■ **Exercise description**: For the records below, please print exactly and only the lines from the one with "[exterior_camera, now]" down to the one with "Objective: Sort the", both ends included, omitting the pictures.

Records from a data source:
BEGIN

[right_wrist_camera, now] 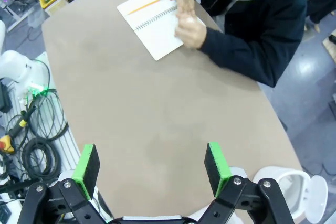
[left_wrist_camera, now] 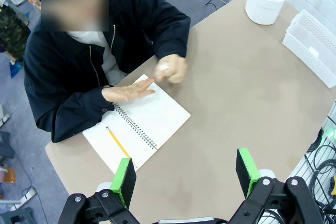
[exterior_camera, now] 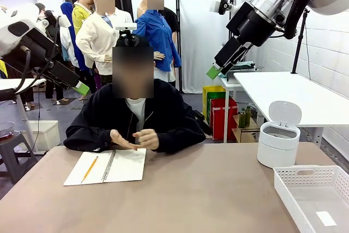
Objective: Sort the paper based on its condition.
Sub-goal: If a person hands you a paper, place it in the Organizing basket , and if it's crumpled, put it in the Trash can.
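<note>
A: Paper is the open white spiral-bound notebook (exterior_camera: 109, 166), lying flat on the tan surface (exterior_camera: 191, 195) right in front of the person, with a yellow pencil (exterior_camera: 89, 168) resting slantwise on its left page.

B: And the person's hands? One (left_wrist_camera: 128, 93) is flat, palm up, fingers stretched over the notebook's upper edge. The other (left_wrist_camera: 172, 68) is loosely curled just beside it, pinching a small white scrap; I can't tell what it is.

A: Up high now, the robot's left hand (left_wrist_camera: 185, 174) hangs well above the near edge of the surface, green pads set wide apart, nothing between them.

B: Same story on the other side. The right hand (right_wrist_camera: 153, 166) hovers over bare surface, fingers spread to the full, gripping nothing, touching nothing.

A: In the front view both arms sit raised at the picture's sides, well clear of the notebook.

B: Far right, a white round bin with its flip lid standing up (exterior_camera: 279, 137), and beside it, at the near corner, a white perforated plastic basket (exterior_camera: 305, 181) with one small white slip on its floor.
</note>
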### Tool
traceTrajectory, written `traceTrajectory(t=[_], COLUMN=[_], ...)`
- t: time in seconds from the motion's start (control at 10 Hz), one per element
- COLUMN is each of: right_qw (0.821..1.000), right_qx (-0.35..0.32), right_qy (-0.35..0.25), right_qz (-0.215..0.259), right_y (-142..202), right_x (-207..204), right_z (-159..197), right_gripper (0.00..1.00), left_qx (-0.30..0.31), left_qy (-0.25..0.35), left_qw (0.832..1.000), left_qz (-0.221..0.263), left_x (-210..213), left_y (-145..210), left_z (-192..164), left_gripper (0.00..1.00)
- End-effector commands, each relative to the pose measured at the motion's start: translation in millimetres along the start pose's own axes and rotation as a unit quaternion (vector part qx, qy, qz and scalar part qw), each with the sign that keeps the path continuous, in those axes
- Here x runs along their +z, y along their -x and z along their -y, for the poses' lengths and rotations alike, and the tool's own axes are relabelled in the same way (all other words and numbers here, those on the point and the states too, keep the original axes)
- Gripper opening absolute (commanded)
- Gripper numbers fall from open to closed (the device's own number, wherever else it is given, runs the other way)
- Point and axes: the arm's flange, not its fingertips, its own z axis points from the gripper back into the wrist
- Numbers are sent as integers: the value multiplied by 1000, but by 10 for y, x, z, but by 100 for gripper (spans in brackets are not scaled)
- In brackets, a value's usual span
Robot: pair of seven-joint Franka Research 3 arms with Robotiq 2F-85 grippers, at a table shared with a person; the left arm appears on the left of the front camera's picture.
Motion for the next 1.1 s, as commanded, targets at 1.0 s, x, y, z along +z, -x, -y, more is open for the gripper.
traceTrajectory(t=[1.0], right_qw=[1000], right_qx=[4], right_qy=[2], right_qz=[1], right_y=[-23], right_x=[-12], right_z=[-26], right_gripper=[100], left_qx=[1], left_qy=[0], left_qw=[1000], left_qz=[1], left_x=[6], left_y=[1], left_z=[-5], left_gripper=[100])
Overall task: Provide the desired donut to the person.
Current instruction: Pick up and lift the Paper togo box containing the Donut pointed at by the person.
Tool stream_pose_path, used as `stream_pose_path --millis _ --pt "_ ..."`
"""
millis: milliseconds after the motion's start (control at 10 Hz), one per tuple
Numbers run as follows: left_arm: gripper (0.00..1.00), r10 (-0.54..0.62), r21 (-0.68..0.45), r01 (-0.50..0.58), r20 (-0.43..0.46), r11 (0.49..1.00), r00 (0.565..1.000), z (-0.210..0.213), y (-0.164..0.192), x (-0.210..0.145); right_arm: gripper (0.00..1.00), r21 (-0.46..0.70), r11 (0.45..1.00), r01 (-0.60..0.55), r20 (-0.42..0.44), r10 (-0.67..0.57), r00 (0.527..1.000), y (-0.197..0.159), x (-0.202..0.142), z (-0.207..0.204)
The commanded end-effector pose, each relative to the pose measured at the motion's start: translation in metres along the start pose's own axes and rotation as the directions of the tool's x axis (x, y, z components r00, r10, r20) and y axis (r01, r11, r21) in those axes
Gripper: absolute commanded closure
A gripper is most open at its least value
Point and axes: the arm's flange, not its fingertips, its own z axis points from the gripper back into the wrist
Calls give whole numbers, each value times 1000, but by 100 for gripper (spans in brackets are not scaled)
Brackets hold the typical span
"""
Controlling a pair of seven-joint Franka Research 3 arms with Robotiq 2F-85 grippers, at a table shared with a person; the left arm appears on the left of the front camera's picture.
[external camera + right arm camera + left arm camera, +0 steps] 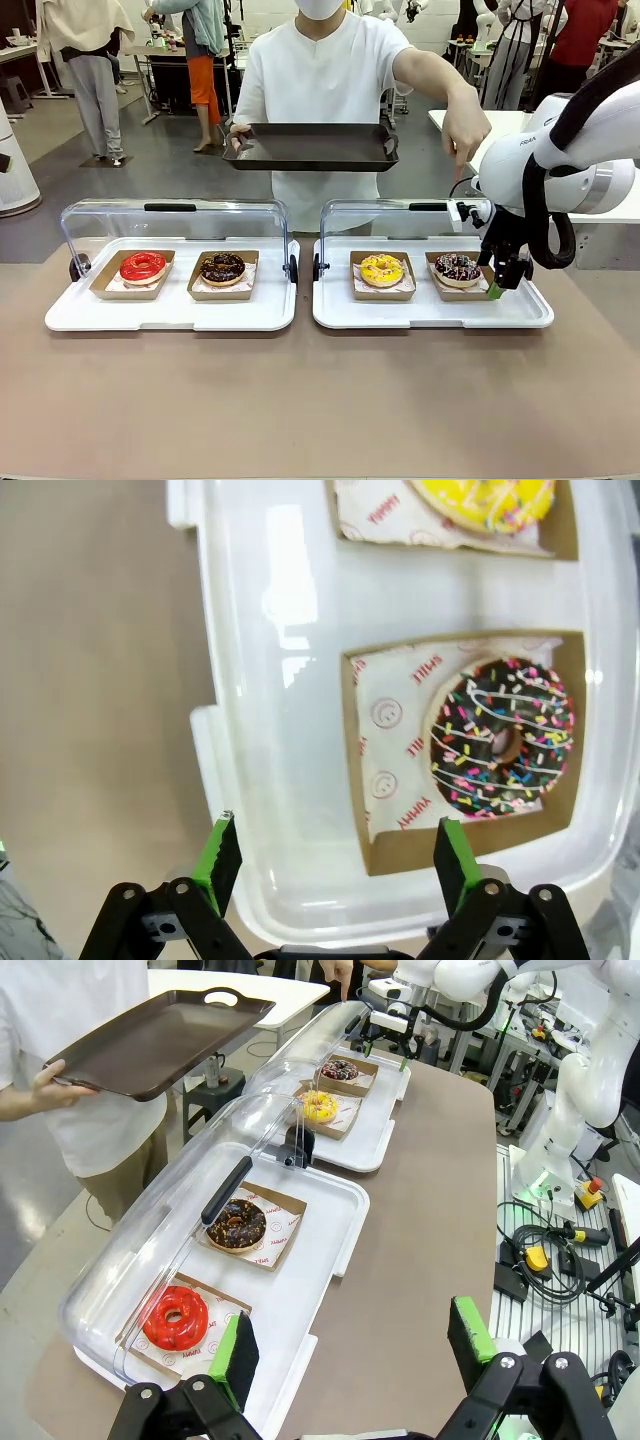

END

■ **Output of the exercise**:
[exterior_camera, now] 
Objective: Sort the paper based on its condition.

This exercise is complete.